[Source records]

▽

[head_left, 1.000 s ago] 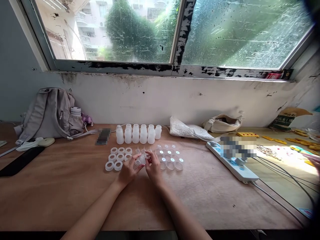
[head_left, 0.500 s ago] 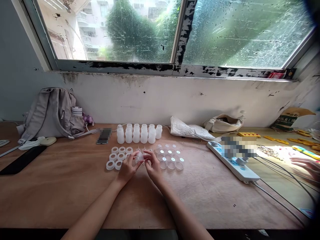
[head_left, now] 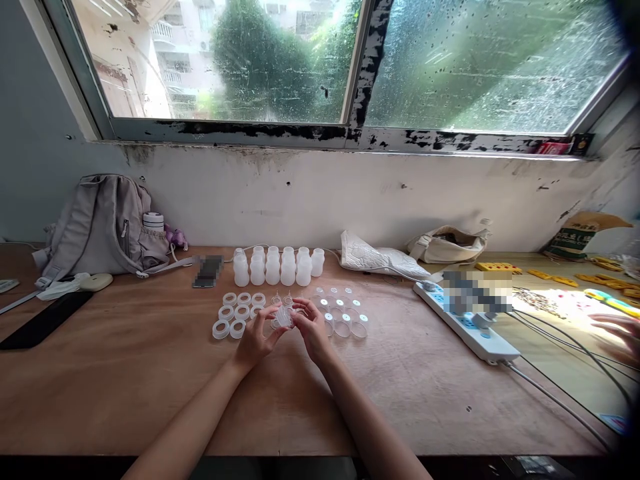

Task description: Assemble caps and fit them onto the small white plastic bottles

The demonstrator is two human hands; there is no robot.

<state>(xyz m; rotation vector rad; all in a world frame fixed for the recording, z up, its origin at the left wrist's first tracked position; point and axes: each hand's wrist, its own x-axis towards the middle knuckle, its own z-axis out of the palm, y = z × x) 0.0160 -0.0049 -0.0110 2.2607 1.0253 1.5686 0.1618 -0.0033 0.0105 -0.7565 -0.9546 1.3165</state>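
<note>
My left hand (head_left: 256,341) pinches a small clear ribbed plastic piece (head_left: 284,317), tilted and held just above the table. On the piece's right side, the bent fingers of my right hand (head_left: 311,328) close against its edge. Left of my hands lie rows of translucent white rings (head_left: 221,329). To the right are clear round discs (head_left: 342,329), some with small white-topped parts (head_left: 363,319) beside or on them. Several small clear pointed parts (head_left: 287,300) stand just behind my fingers, partly hidden. Farther back, translucent white bottles (head_left: 273,267) form two rows.
A white power strip (head_left: 470,327) with cables lies to the right. A grey backpack (head_left: 107,227) and a black flat case (head_left: 47,321) are at the left. A white plastic package (head_left: 377,259) rests near the wall. Another person's hand (head_left: 617,330) appears at the right edge.
The clear plastic piece has been tilted and brought slightly right and down. My right fingers have opened out from a tight pinch onto its right edge.
</note>
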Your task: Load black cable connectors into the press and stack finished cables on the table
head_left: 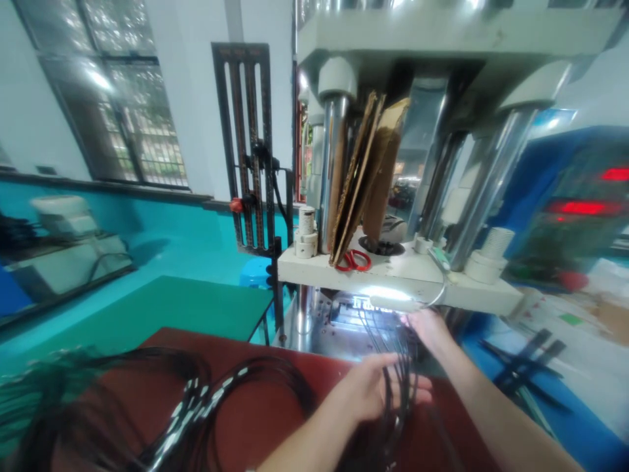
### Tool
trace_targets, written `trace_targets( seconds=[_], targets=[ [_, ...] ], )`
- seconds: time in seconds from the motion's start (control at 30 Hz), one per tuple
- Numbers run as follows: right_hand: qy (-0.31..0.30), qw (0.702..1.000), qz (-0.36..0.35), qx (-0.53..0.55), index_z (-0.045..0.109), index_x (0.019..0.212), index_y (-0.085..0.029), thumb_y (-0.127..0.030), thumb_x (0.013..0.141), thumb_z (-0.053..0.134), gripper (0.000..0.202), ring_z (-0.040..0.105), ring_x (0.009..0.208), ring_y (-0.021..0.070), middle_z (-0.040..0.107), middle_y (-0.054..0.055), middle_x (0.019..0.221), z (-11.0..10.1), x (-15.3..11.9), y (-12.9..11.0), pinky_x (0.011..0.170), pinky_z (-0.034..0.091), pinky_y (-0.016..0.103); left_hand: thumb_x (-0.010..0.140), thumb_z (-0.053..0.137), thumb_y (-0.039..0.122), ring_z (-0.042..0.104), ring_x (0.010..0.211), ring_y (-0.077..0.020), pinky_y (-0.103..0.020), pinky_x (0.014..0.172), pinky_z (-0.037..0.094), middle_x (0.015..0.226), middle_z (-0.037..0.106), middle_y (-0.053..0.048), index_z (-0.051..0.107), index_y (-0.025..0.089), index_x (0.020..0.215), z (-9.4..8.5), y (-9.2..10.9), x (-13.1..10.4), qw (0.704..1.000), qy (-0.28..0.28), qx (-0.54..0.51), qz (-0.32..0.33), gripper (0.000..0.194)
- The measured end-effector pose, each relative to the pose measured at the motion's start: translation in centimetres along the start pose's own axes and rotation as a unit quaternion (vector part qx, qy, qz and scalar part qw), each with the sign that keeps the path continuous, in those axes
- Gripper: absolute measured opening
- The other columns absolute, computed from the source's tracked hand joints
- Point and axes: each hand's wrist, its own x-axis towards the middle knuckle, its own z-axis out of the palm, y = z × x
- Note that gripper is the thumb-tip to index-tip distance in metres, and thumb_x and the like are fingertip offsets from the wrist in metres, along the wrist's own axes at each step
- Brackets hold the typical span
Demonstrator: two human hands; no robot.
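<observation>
My left hand (368, 388) lies with its palm turned up and thumb and fingers apart, cradling a loose bundle of thin black cables (400, 387) without clenching it. The strands cross the fingers and hang down toward me. My right hand (426, 326) reaches further in, its fingertips near the upper run of those strands, just under a glaring white strip light (393, 303); blur and glare hide the tips, so I cannot tell whether they pinch anything.

From there the cables run up to a silvery metal block with pale fittings (346, 314) on the bed of a large off-white press with polished steel columns (324, 270). I judge the step in hand to be handling the cable ends at that block, the left hand bearing the weight while the right tends the ends. As I read it, the next move calls for slack from the left and a fine, separate touch from the right, so the strands don't tangle or tug.

Further out, a looped coil of black cable with white bands (289, 377) rests on the dark red tabletop (253, 413), and red-handled scissors (361, 261) lie on the press's upper ledge, beside leaning brown cardboard sheets (356, 183).
</observation>
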Motion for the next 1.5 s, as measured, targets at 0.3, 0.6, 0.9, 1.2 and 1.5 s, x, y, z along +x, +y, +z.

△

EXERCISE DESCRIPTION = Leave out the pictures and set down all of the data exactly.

ANSWER FOR THIS EXERCISE =
[head_left, 1.000 s ago] 
[head_left, 0.500 s ago] 
[head_left, now] 

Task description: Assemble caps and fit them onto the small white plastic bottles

The demonstrator is two human hands; there is no robot.

<state>(xyz m; rotation vector rad; all in a world frame fixed for the recording, z up, its origin at the left wrist's first tracked position; point and axes: each hand's wrist, its own x-axis towards the middle knuckle, its own z-axis out of the palm, y = z × x) 0.0160 -0.0049 -0.0110 2.2607 1.0253 1.5686 0.1618 -0.0033 0.0105 -0.7565 -0.9546 1.3165</state>
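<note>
My left hand (head_left: 256,341) pinches a small clear ribbed plastic piece (head_left: 284,317), tilted and held just above the table. On the piece's right side, the bent fingers of my right hand (head_left: 311,328) close against its edge. Left of my hands lie rows of translucent white rings (head_left: 221,329). To the right are clear round discs (head_left: 342,329), some with small white-topped parts (head_left: 363,319) beside or on them. Several small clear pointed parts (head_left: 287,300) stand just behind my fingers, partly hidden. Farther back, translucent white bottles (head_left: 273,267) form two rows.
A white power strip (head_left: 470,327) with cables lies to the right. A grey backpack (head_left: 107,227) and a black flat case (head_left: 47,321) are at the left. A white plastic package (head_left: 377,259) rests near the wall. Another person's hand (head_left: 617,330) appears at the right edge.
The clear plastic piece has been tilted and brought slightly right and down. My right fingers have opened out from a tight pinch onto its right edge.
</note>
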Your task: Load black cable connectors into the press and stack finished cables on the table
head_left: 
### Tool
trace_targets, written `trace_targets( seconds=[_], targets=[ [_, ...] ], )`
- seconds: time in seconds from the motion's start (control at 30 Hz), one per tuple
- Numbers run as follows: right_hand: qy (-0.31..0.30), qw (0.702..1.000), qz (-0.36..0.35), qx (-0.53..0.55), index_z (-0.045..0.109), index_x (0.019..0.212), index_y (-0.085..0.029), thumb_y (-0.127..0.030), thumb_x (0.013..0.141), thumb_z (-0.053..0.134), gripper (0.000..0.202), ring_z (-0.040..0.105), ring_x (0.009..0.208), ring_y (-0.021..0.070), middle_z (-0.040..0.107), middle_y (-0.054..0.055), middle_x (0.019..0.221), z (-11.0..10.1), x (-15.3..11.9), y (-12.9..11.0), pinky_x (0.011..0.170), pinky_z (-0.034..0.091), pinky_y (-0.016..0.103); left_hand: thumb_x (-0.010..0.140), thumb_z (-0.053..0.137), thumb_y (-0.039..0.122), ring_z (-0.042..0.104), ring_x (0.010..0.211), ring_y (-0.077..0.020), pinky_y (-0.103..0.020), pinky_x (0.014..0.172), pinky_z (-0.037..0.094), middle_x (0.015..0.226), middle_z (-0.037..0.106), middle_y (-0.053..0.048), index_z (-0.051..0.107), index_y (-0.025..0.089), index_x (0.020..0.215), z (-9.4..8.5), y (-9.2..10.9), x (-13.1..10.4), qw (0.704..1.000), qy (-0.28..0.28), qx (-0.54..0.51), qz (-0.32..0.33), gripper (0.000..0.194)
- The measured end-effector pose, each relative to the pose measured at the motion's start: translation in centimetres along the start pose's own axes and rotation as a unit quaternion (vector part qx, qy, qz and scalar part qw), each with the sign that keeps the path continuous, in those axes
- Gripper: absolute measured opening
- The other columns absolute, computed from the source's tracked hand joints
- Point and axes: each hand's wrist, its own x-axis towards the middle knuckle, its own z-axis out of the palm, y = z × x
- Note that gripper is the thumb-tip to index-tip distance in metres, and thumb_x and the like are fingertip offsets from the wrist in metres, along the wrist's own axes at each step
- Brackets hold the typical span
Demonstrator: two human hands; no robot.
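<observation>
My left hand (368, 388) lies with its palm turned up and thumb and fingers apart, cradling a loose bundle of thin black cables (400, 387) without clenching it. The strands cross the fingers and hang down toward me. My right hand (426, 326) reaches further in, its fingertips near the upper run of those strands, just under a glaring white strip light (393, 303); blur and glare hide the tips, so I cannot tell whether they pinch anything.

From there the cables run up to a silvery metal block with pale fittings (346, 314) on the bed of a large off-white press with polished steel columns (324, 270). I judge the step in hand to be handling the cable ends at that block, the left hand bearing the weight while the right tends the ends. As I read it, the next move calls for slack from the left and a fine, separate touch from the right, so the strands don't tangle or tug.

Further out, a looped coil of black cable with white bands (289, 377) rests on the dark red tabletop (253, 413), and red-handled scissors (361, 261) lie on the press's upper ledge, beside leaning brown cardboard sheets (356, 183).
</observation>
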Motion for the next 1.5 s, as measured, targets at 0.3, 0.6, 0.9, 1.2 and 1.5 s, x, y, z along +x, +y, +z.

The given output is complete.